The Brazilian landless peasansts movement MST ( Movimento dos Trabalhadores Rurais Sem Terra) is well known for its advocacy of land reform to enable people to establish sustainable livelihoods through their own labour, rather than having to engage in exploitative labour-markets and unsustainable economies. I'm glad to see that they now have a website, telling the history of their movement and inspiring similar change in other societies.
In the urban context of Brazil the MST have now been joined by the MTST, the movement of roofless workers (Movimento dos Trabalhadores Sem-Teto). As they say on their website:
Nosso objetivo é combater a máquina de produção de miséria nos centros urbanos, formar militantes e acumular forças no sentido de construir uma nova sociedade. A ocupação de terra, trabalho de organização popular, é a principal forma de ação do movimento. Quando ocupamos um latifúndio urbano ocioso, provamos que não é natural nascer, viver e morrer pobre e oprimido. Não aceitamos a espoliação que muitos chamam de sina.
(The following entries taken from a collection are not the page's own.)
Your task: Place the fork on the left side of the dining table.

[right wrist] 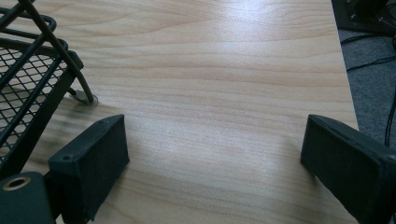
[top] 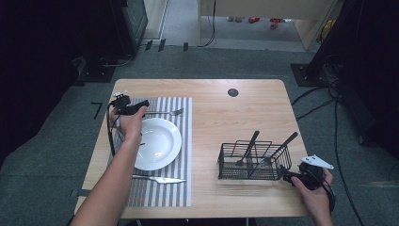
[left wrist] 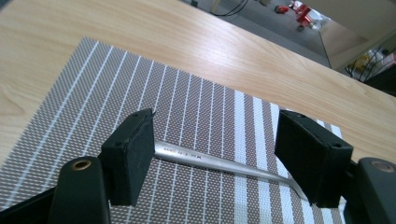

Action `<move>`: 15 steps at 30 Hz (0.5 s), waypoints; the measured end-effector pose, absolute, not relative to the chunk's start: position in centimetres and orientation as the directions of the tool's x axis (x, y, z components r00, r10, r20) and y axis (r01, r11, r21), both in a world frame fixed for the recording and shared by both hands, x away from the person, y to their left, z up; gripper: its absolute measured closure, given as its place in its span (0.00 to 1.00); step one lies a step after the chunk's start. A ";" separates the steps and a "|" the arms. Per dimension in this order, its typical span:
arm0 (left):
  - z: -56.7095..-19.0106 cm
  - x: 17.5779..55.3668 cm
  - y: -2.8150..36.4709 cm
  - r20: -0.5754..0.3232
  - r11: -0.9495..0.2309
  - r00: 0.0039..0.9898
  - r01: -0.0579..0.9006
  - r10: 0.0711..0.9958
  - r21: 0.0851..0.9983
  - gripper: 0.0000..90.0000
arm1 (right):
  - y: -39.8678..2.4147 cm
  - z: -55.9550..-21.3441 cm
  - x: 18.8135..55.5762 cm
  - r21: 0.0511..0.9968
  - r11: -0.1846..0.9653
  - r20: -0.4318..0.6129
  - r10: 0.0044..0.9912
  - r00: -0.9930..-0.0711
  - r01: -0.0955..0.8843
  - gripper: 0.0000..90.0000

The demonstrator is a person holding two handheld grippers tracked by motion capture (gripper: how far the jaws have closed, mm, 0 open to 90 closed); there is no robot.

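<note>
A silver fork (top: 165,113) lies on the striped placemat (top: 162,193) just beyond the white plate (top: 160,141). My left gripper (top: 139,108) hovers over the fork's handle end. In the left gripper view the fork handle (left wrist: 210,162) rests flat on the placemat (left wrist: 140,88) between the two pads of the left gripper (left wrist: 217,140), which stand apart and do not press on it. My right gripper (top: 288,175) stays open at the right end of the black wire basket (top: 251,162). Bare wood lies between the jaws of the right gripper (right wrist: 215,140), with the basket's corner (right wrist: 32,88) to the left.
A silver knife (top: 159,179) lies on the placemat on the near side of the plate. Two black-handled utensils (top: 249,143) lean in the basket. A dark round grommet (top: 233,92) sits near the table's far edge. Cables run over the floor at the right.
</note>
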State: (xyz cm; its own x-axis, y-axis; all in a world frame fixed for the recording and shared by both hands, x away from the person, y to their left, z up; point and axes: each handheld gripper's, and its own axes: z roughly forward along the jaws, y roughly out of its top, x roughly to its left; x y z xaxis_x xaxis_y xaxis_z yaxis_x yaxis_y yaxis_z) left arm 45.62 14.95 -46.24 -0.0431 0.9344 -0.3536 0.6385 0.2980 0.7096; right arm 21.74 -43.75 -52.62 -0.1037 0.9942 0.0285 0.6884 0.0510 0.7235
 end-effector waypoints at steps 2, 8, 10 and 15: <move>-45.8 45.2 15.1 -0.336 0.273 -0.022 0.636 0.942 0.722 0.30 | -43.7 -52.6 21.7 0.724 0.051 0.028 0.994 -0.104 0.688 0.08; -44.8 43.6 15.8 -0.337 0.248 0.027 0.622 0.941 0.743 0.28 | -43.8 -52.6 21.7 0.724 0.051 0.029 0.994 -0.104 0.688 0.08; -44.4 43.1 15.9 -0.322 0.228 0.042 0.619 0.946 0.751 0.26 | -43.7 -52.6 21.7 0.724 0.052 0.029 0.994 -0.105 0.688 0.08; -43.5 41.3 16.2 -0.309 0.191 0.107 0.586 0.945 0.788 0.22 | -43.8 -52.6 21.8 0.723 0.053 0.029 0.994 -0.107 0.689 0.07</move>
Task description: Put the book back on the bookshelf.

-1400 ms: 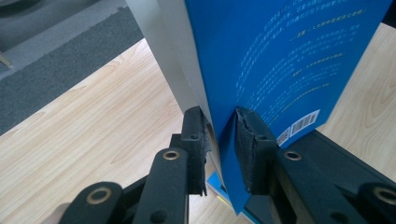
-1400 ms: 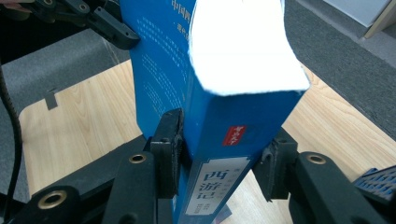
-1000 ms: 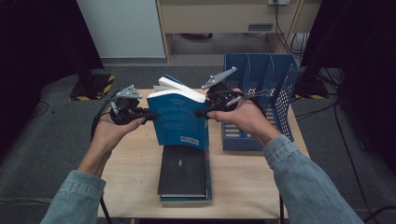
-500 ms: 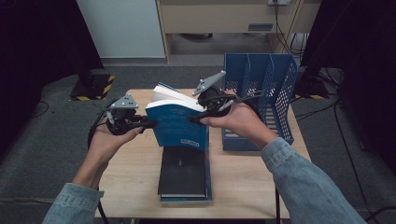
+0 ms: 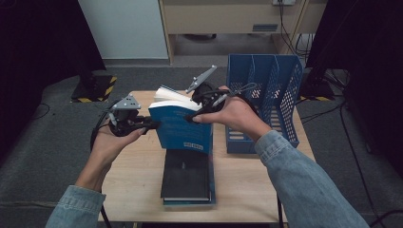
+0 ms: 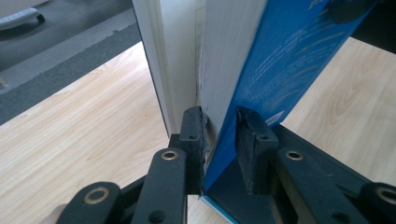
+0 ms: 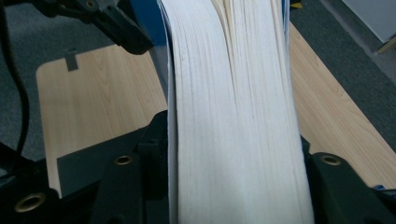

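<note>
A blue book (image 5: 183, 128) is held upright above the wooden table (image 5: 135, 175), its white pages fanning at the top. My left gripper (image 5: 145, 125) is shut on its left edge; in the left gripper view the blue cover (image 6: 280, 60) runs between the jaws of the left gripper (image 6: 219, 133). My right gripper (image 5: 197, 108) grips the book's upper right corner. In the right gripper view the page block (image 7: 233, 93) is clamped in the right gripper (image 7: 233, 144). Below lies a black book (image 5: 186, 173) flat on another blue one.
A blue perforated file rack (image 5: 263, 102) with upright dividers stands at the table's right side, close behind the right hand. Bare wood shows left of the stacked books. A white cabinet (image 5: 121, 28) and cables sit on the floor beyond the table.
The right gripper has shifted left with the book's top corner, and the left hand has dropped slightly. The book hangs a little lower, still held by both grippers.
</note>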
'Our goal is to combat the production machine of poverty in urban centres, to train militants and gain strength in order to build a new society. The occupation of land by people's organisation is the primary mode of action of the movement. When we occupy idle urban land we prove that is not natural to be born, to live and to die poor and oppressed. We do not accept the dispossession that many call fate.'
As well as their direct action in the form of land occupation, these people of the shanty towns, whose daily life is a struggle against violence and dispossession, communicate their social and political message through a theatre of the oppressed.
I've raised the question recently of why we don't think of the people who live in our deprived communities as 'landless poor'. Since our 'great transformation' to a capitalist economy took place so long ago we accept that without a job you are worthless, whereas in the countries of the South people's first demand is for land so that they can grow their own food, gather fuel, make furniture and so on, rather than having to enter into an unequal contract with an employer.
This demand does not arise often enough in the post-industrialised economies of the West, however the demand for land for housing does. It finds its latest expression in the campaigning group Squash, which is lobbying against government plans to illegalise squatting. This legislation, clearly designed to serve the interests of the land-owning, property-owning class who the Conservatives have always served, will cost £790m. according to research carried out by Squash. More importantly it will deprive the homeless and the landless with the thin vestiges of the right to indepedence that our legal system still respects.